Mom and Dad aren't violent people. Of course, there's been at least one war, and usually several of them going on somewhere in the world since they were kids. And crimes of violence, including rape, maintain their steady rise. Racism too is alive and well and living just around the corner. But that has nothing to do with childhood games, does it?
Mom and Dad tell Matthew they don't like Double Dragon's violence; yet they let him continue to play. Fortunately, after about six weeks he starts to lose interest. It's a little too easy, even for an eight-year-old.
So what's it all add up to? On a global scale, likely not very much. Probably just a niggling bump on the smoggy, war-torn, unjustly tilted road to the brave new world of the 21st century.
John Siftonis a freelance writer living in Ottawa, Canada. When his eight-year-old son, Matthew, permits, he uses his 1040ST to write fiction, screenplays, speeches, reports and just about anything else.

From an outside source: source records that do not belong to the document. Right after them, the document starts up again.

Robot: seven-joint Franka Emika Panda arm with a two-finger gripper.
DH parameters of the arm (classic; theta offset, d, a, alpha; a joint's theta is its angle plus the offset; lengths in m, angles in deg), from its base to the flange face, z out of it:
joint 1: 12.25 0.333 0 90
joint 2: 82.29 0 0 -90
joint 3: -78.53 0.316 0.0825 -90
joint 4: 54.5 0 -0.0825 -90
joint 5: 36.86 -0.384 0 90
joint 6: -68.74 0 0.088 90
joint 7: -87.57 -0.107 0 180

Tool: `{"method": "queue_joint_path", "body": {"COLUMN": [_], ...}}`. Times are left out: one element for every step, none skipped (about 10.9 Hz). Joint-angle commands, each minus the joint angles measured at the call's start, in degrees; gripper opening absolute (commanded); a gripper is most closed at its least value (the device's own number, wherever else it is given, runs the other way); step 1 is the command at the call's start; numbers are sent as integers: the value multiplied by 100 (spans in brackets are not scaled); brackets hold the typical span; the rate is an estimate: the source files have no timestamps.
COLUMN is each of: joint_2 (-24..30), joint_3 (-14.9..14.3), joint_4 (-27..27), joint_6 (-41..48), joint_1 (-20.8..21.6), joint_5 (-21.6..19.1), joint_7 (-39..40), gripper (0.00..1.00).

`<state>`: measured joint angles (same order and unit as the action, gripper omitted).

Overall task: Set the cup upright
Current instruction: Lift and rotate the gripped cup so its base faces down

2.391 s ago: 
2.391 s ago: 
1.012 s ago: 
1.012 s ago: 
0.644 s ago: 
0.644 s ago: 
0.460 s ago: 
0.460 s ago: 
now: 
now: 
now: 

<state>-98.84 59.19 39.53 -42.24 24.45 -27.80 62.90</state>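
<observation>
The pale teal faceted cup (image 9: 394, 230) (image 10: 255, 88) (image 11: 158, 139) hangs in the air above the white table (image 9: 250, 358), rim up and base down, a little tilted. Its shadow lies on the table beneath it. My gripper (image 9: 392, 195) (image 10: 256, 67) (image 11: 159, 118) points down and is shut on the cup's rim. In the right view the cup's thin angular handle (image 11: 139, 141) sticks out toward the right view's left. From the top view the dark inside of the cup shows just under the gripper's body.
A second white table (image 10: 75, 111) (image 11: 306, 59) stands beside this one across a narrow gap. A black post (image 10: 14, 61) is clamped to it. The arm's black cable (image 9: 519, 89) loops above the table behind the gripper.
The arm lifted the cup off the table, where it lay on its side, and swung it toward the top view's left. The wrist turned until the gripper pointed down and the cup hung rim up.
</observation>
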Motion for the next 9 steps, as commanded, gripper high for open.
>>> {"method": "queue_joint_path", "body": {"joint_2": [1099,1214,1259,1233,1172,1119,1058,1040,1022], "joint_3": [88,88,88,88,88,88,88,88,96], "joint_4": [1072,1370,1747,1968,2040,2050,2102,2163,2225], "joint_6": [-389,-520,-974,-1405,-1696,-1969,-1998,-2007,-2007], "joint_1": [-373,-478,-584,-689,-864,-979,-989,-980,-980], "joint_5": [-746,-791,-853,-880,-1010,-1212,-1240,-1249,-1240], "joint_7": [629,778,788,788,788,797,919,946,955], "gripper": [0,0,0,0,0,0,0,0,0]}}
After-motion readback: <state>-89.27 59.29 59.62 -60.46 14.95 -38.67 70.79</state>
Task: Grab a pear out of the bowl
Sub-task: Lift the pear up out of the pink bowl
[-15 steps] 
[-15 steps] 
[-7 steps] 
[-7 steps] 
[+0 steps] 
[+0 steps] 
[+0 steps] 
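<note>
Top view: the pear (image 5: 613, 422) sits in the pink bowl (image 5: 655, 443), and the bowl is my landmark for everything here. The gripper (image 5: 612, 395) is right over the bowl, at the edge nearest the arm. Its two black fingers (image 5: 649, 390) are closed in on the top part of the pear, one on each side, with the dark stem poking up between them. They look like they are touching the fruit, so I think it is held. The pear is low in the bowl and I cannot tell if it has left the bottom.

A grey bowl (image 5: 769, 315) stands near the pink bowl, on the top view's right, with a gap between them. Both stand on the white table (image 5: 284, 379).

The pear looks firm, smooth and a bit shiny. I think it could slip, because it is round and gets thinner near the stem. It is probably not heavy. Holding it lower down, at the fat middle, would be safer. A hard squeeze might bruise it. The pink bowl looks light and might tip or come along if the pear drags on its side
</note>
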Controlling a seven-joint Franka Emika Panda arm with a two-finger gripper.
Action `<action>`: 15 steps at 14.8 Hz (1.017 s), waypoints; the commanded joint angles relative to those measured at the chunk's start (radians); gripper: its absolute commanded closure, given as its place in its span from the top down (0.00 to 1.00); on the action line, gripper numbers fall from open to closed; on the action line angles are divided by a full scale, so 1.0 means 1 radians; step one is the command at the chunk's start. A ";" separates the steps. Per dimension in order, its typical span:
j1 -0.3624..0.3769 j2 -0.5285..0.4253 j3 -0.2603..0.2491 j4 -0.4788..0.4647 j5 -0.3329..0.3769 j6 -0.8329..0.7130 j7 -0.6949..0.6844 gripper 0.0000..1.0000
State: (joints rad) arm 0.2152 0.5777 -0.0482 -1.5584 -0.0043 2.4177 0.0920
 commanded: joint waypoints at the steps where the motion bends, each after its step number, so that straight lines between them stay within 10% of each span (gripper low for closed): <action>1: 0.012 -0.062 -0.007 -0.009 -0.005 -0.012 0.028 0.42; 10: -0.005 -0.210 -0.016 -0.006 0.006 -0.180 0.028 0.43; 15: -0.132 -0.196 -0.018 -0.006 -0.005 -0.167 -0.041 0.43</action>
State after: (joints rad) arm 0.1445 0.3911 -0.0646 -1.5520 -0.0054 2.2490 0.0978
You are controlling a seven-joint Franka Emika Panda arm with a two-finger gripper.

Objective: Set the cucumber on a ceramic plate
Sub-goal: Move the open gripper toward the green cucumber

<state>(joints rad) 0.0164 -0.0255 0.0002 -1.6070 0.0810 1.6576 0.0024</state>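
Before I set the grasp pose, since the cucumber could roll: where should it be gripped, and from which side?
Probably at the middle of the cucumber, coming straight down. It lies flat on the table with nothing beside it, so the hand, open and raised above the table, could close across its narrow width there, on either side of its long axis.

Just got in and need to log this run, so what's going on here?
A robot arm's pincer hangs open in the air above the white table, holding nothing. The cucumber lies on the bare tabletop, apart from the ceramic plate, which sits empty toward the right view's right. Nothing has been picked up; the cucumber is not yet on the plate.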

ST-LOG invites all authors to submit essays for possible use in the Footnotes department. Submissions should be between 1,000 and l,500 words, and may be on any aspect of Atari computing. Any style or type of essay is acceptable—opinion, humor, personal experience—but creativity is a plus. Send your submission to: Footnotes, c/o ST-LOG, P.O. Box 1413-M.O., Manchester, CT 06040-1413.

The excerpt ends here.